● WHAT YOU WILL DO
Return exactly and only these lines: the first of the listing through the one containing "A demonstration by".
*** SOURCE MATERIAL ***
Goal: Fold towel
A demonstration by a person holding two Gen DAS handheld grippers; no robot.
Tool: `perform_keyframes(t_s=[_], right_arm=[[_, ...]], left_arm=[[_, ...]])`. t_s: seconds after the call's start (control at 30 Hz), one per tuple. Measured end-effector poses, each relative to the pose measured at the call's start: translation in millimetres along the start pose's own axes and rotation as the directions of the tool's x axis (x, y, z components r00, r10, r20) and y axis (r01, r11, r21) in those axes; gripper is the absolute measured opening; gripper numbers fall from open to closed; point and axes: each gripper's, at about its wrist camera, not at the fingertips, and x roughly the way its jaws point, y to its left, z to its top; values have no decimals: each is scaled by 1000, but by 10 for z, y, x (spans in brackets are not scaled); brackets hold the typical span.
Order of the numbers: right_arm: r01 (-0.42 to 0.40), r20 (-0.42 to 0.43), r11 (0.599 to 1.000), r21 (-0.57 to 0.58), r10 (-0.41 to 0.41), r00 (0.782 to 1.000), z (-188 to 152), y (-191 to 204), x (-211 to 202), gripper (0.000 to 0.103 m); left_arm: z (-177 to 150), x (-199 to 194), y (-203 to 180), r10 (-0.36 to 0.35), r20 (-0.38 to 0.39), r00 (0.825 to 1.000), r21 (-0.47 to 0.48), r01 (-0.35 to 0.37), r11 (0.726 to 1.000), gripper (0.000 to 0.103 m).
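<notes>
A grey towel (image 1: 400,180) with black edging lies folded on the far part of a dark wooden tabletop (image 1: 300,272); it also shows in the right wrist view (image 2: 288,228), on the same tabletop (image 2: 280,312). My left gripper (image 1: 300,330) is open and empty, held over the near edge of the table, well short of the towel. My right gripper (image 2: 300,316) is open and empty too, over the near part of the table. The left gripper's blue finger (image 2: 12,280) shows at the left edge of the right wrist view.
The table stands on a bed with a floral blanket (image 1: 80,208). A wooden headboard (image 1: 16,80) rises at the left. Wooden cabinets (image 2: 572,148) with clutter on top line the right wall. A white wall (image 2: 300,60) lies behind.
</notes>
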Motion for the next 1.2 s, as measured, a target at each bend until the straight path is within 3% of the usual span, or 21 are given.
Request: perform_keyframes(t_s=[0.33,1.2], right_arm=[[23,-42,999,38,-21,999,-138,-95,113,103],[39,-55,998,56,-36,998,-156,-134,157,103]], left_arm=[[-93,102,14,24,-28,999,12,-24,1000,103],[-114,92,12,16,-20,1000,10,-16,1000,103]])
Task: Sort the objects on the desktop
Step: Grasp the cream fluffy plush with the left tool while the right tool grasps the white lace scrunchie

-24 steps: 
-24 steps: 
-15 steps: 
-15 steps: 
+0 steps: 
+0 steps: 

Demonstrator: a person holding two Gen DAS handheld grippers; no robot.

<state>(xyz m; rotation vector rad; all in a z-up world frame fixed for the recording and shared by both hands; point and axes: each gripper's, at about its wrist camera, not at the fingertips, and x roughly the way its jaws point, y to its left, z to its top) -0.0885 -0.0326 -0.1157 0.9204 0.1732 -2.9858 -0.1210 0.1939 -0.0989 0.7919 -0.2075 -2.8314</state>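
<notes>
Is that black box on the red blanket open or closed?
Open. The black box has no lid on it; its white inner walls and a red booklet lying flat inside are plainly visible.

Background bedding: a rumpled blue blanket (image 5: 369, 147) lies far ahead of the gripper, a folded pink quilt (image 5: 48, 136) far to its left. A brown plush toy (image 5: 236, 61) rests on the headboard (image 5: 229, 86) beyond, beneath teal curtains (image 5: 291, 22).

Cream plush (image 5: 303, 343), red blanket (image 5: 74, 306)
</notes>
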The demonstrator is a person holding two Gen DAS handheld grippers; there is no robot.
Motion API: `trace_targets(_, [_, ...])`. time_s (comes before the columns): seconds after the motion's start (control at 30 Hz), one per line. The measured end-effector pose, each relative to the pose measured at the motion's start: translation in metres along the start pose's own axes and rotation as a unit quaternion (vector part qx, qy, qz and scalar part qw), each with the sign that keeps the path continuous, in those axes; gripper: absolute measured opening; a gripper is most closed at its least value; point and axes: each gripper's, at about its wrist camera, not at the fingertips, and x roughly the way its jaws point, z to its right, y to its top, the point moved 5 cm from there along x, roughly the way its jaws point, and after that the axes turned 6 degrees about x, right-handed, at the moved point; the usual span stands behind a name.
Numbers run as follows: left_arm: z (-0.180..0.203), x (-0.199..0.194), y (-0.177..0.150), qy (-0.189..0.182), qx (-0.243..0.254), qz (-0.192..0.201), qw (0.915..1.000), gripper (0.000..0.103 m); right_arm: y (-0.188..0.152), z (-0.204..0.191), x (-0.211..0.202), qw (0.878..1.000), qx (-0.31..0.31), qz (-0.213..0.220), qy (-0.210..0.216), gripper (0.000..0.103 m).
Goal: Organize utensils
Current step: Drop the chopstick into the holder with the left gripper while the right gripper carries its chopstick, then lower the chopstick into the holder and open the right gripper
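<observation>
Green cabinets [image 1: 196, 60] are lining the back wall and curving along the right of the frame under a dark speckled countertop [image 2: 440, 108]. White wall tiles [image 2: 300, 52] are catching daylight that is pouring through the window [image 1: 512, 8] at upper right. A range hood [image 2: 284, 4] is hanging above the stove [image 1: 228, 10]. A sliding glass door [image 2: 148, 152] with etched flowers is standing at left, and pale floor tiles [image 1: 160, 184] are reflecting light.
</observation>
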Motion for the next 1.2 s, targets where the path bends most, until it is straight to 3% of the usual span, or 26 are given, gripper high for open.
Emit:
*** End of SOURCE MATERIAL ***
● RESPONSE BELOW
Goal: Fold towel
A demonstration by a person holding two Gen DAS handheld grippers; no robot.

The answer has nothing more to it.